NHSE chief financial officer Julian Kelly told a meeting of NHS England’s board: “We have been asked to see if we can cut core NHS funding – at the moment that is probably to the tune of £500m.”

Mr Kelly said achieving this would likely involve “slowing down” some transformation programmes and ambitions from the NHS long-term plan, including “how fast we go on the change in technology, on some of the innovation stuff we have spoken about… and the prevention programme”.

The request from the Department of Health and Social Care was “as a consequence of needing to find funding to deal with the government’s Living with Covid plans and the cost of the public health policy around Test and Trace”, Mr Kelly said.

He added that rising inflation could add an extra £1bn in financial pressure, telling the board “we’re going to have to look at what that means for our ability to deliver NHS goals in the round.”

It was reported in February that health and social care secretary Sajid Javid and chancellor Rishi Sunak were at loggerheads over whether the DHSC should receive additional funding for covid testing on top of the health service’s spending envelope. It is thought the dispute ultimately ended with the DHSC receiving more than £1bn less budget than it believed it required in 2022-23 to pay for ongoing covid costs such as testing and vaccines.

All this marks a distinctly more robust approach from NHSE, with the government in recent months reiterating how it is pouring billions into the NHS, then painting it as an inefficient bureaucracy. That picture has been particularly frustrating for everyone trying to deliver against an overwhelming demand imbalance, under the strains of covid, with patients’ expectations riding high.

Emergency care emergency

Ambulance handovers of over an hour hit record highs in the last two weeks, with one day seeing more than 1,500 ambulances waiting outside A&E departments for more than 60 minutes, official figures revealed yesterday.
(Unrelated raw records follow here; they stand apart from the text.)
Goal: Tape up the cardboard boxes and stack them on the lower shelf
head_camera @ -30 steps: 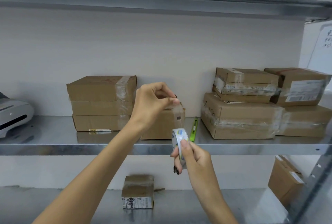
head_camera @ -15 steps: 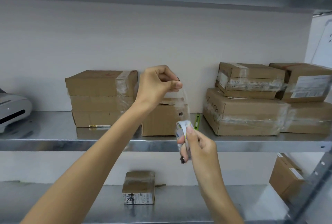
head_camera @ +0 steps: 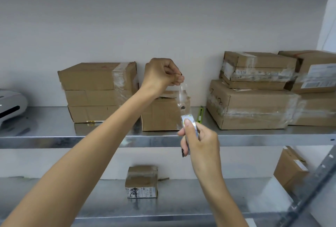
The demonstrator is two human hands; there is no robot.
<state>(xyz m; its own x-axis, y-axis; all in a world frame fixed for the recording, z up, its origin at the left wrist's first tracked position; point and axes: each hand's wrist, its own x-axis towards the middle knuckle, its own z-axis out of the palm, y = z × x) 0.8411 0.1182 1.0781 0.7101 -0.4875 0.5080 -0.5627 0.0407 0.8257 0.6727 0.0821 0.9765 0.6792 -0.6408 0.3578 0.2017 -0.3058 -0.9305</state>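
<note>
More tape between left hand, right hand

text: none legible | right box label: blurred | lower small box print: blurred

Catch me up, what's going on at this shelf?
A person holds a strip of clear tape stretched between both hands: the left hand pinches its free end, the right hand grips the tape roll below. Just behind it, a box with a loose top flap stands on the middle shelf. A small taped box already sits on the lower shelf.
</note>
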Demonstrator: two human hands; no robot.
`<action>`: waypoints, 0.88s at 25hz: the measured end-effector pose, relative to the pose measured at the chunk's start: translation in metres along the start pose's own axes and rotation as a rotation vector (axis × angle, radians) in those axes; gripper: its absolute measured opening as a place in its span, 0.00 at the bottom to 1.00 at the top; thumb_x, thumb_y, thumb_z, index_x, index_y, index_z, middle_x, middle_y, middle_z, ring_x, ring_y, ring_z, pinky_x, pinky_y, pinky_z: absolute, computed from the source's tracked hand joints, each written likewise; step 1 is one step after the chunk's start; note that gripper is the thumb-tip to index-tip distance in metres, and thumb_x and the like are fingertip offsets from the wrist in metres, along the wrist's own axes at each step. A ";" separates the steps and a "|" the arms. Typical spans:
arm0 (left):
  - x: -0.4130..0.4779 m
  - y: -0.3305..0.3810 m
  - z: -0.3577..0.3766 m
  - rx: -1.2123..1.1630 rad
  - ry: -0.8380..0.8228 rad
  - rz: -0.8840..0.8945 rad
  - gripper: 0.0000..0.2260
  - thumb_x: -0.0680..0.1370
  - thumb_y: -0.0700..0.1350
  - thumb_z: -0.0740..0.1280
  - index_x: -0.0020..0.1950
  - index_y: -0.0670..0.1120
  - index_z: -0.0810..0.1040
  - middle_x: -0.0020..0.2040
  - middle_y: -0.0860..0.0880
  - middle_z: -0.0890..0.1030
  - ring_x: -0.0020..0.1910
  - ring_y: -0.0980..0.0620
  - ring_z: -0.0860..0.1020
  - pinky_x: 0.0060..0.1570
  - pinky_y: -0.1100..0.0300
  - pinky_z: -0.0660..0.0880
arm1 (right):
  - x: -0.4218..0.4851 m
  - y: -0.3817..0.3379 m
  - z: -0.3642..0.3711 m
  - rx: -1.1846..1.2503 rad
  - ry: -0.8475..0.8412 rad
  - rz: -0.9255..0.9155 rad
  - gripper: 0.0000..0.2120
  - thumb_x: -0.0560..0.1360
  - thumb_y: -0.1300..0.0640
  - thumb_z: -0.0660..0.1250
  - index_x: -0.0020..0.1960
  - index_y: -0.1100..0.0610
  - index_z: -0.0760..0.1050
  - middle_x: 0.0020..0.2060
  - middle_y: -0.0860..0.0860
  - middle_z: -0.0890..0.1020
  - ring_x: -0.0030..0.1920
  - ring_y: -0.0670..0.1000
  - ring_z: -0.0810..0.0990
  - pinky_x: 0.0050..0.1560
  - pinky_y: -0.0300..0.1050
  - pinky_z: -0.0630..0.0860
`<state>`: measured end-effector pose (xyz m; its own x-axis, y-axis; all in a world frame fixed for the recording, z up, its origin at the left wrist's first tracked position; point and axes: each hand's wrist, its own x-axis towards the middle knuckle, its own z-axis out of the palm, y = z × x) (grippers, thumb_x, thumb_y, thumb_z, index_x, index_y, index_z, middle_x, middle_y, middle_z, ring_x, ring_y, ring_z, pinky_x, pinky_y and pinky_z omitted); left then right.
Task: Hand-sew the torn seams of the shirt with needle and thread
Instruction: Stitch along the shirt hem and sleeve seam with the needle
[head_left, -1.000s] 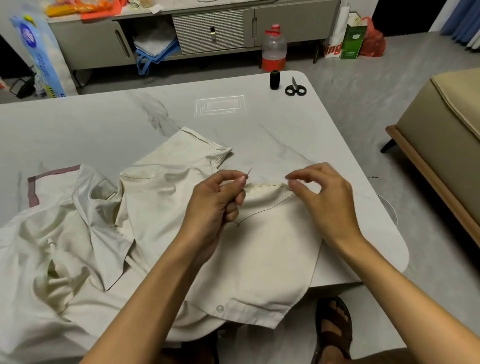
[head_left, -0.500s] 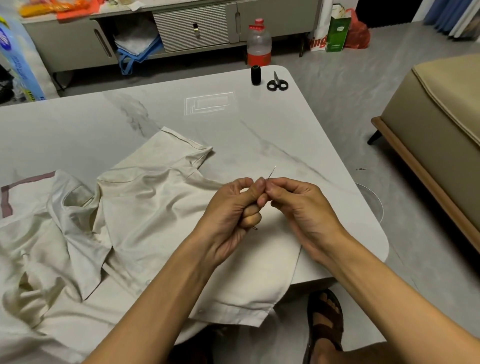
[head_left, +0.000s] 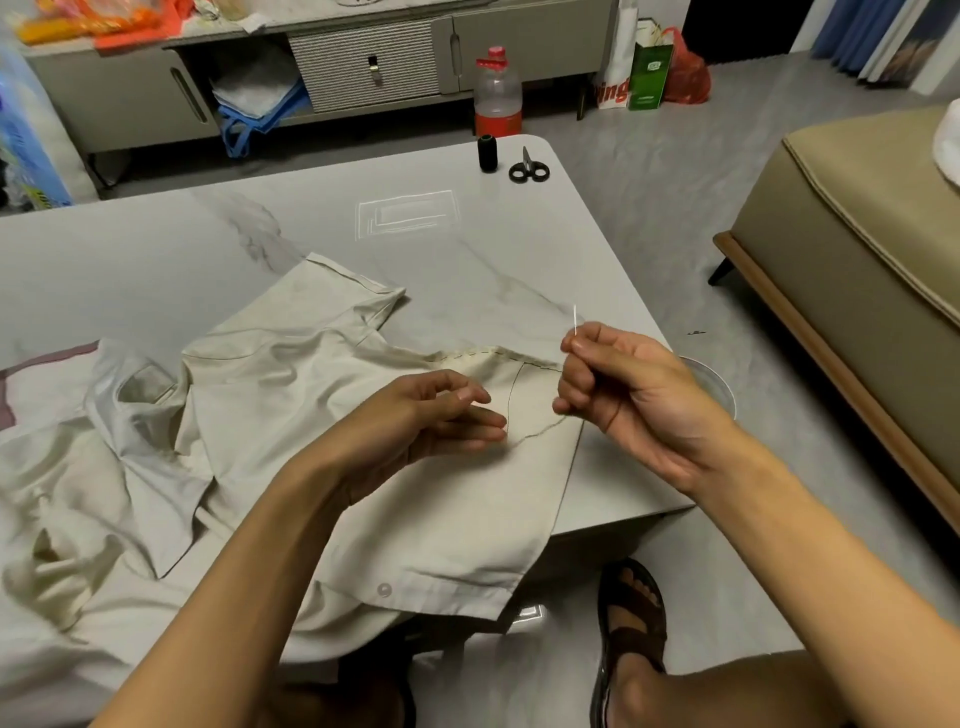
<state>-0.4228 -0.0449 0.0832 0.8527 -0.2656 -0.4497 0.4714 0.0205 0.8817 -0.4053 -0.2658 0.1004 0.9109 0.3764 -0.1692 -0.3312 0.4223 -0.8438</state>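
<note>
Right hand pinches the needle between thumb and forefinger, tip up, centre right of frame, just past the shirt's edge. Half a second ago both hands met on the needle. Now the left hand has let go, fingers loose and holding nothing, over the shirt spread mid-frame on the tabletop. Thread trails from near the stitched seam. Looks like a stitch pulled through; drawing the thread taut probably comes next.
</note>
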 end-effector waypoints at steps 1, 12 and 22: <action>0.006 0.000 0.000 -0.015 0.052 0.045 0.06 0.83 0.39 0.61 0.55 0.38 0.76 0.54 0.34 0.83 0.54 0.42 0.84 0.55 0.56 0.81 | -0.003 0.000 -0.005 -0.037 -0.029 0.056 0.03 0.75 0.61 0.64 0.47 0.61 0.73 0.28 0.52 0.73 0.29 0.49 0.73 0.37 0.43 0.78; 0.101 -0.009 0.006 1.172 0.372 0.556 0.06 0.80 0.43 0.68 0.55 0.46 0.83 0.49 0.48 0.85 0.53 0.46 0.79 0.64 0.53 0.64 | 0.039 0.049 -0.026 -0.552 0.248 0.056 0.09 0.81 0.64 0.60 0.45 0.62 0.78 0.43 0.56 0.86 0.42 0.52 0.84 0.49 0.46 0.81; 0.075 0.011 -0.007 0.606 0.132 0.156 0.10 0.82 0.41 0.63 0.45 0.35 0.77 0.28 0.55 0.66 0.28 0.57 0.61 0.29 0.66 0.60 | 0.045 0.054 -0.012 -0.905 0.199 -0.031 0.07 0.78 0.61 0.63 0.43 0.57 0.78 0.31 0.51 0.83 0.35 0.51 0.81 0.44 0.42 0.76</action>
<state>-0.3518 -0.0580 0.0584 0.9399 -0.1817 -0.2890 0.1614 -0.5095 0.8452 -0.3791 -0.2360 0.0409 0.9694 0.1916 -0.1535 -0.0639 -0.4068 -0.9113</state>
The week to 13 March saw 8,687 ambulance handovers of an hour or more, the highest level recorded since the data began to be published in 2017-18. The week to 20 March saw 8,484 hour-plus delays, with 1,503 ambulances affected on Monday 14 March alone. Overall, 10.5 per cent of ambulances were delayed more than an hour – the highest proportion this winter.

Meanwhile, the number of covid-related NHS staff absences has risen by a third.

The number of hour-long ambulance waits is higher than early December – when omicron started to hit – and during the difficult period around new year, which saw 1,540 ambulances waiting more than an hour on 4 January and 1,511 on 6 December.

Long ambulance waits have been at unprecedented levels all winter, with the number of hour-long waiters above previous comparable totals virtually every week. Before this winter, the highest number recorded was around 5,500 in January 2021.

Since the end of November, the numbers have only been below that number during the week to 26 December. While the end of January and February did see some reduction in these waits, the trend has been upwards since mid-February.